James Joyce, Cabinet Member for Safeguarding Children, said: “Child protection is our absolute priority so we are recruiting more social work staff to help support the very many dedicated staff already working on the frontline.
“The recruitment process takes time but this cannot wait – every day in a child’s life counts. That is why we are bringing in an agency now, to provide staff in the interim.
“These social workers will work on the improvements that are so vital to Norfolk’s children and young people whilst we recruit permanent staff. They will also support families much earlier so that fewer children need to come into care.”
In addition to social work investment, Cabinet has also committed £1.5m to services to support school improvement.
This investment will help to target the areas identified for improvement in the recent inspection of the County Council’s services to support school improvement – including funding for an external review of the council’s strategy to support school improvement.
Mick Castle, Cabinet Member for Education and Schools at Norfolk County Council, said: “School support services were cut following the Big Conversation and this is something this administration is keen to address.
“Although responsibility for school improvement lies directly with schools, supporting and challenging schools to raise levels of achievement remains a key task for the County Council.

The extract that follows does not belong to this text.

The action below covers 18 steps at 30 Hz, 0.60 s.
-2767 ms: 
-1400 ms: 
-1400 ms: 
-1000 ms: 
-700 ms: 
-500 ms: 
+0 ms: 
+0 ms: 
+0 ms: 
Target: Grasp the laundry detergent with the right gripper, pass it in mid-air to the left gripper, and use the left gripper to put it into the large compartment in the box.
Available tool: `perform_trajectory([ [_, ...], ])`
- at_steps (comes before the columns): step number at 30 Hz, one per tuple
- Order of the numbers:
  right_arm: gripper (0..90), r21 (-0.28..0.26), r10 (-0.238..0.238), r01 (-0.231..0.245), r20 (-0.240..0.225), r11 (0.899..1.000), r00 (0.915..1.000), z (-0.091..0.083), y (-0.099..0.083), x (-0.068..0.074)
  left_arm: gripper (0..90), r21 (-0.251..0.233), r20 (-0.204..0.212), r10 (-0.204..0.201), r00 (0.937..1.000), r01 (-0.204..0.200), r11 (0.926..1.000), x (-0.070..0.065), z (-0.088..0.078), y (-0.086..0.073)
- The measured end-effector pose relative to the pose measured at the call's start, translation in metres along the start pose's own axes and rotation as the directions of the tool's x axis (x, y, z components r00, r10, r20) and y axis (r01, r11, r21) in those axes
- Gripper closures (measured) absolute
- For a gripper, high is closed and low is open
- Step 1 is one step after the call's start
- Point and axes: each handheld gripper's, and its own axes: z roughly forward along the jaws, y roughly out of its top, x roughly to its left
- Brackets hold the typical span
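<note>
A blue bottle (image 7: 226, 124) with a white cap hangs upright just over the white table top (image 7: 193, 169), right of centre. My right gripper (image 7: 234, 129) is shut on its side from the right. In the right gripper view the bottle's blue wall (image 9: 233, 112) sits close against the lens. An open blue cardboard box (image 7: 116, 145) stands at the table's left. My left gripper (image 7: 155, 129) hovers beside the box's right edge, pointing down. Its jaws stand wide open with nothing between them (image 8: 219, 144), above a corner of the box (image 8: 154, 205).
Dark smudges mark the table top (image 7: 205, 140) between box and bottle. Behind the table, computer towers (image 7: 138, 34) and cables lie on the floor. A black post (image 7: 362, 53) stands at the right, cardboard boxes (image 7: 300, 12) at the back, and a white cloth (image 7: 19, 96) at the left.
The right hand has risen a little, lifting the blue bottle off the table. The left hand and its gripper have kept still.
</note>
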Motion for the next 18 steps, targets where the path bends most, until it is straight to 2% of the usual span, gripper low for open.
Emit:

“I am pleased to be able to announce £1.5 million of targeted support for school improvement - with that new investment put in straight away to ensure that Norfolk schools will be able to show considerable progress against Ofsted measures by the time of our next inspection in 2014. This will mean that we can draw upon national expertise to drive forward improvements in Norfolk, as well as bringing in new Intervention Officers to work with schools that need the most support.”
Cabinet has also agreed to release £10m of funding from the schools’ grant, over the next five years, to support children with special educational needs (SEN). This contingency funding will be delegated to school clusters and pre-schools, nurseries and other early years providers to support children with additional needs. It will also help to support efforts to educate more children with SEN within Norfolk.
Early discussions have taken place with schools, via the Schools Forum and they have agreed that this would be a suitable use of the funding.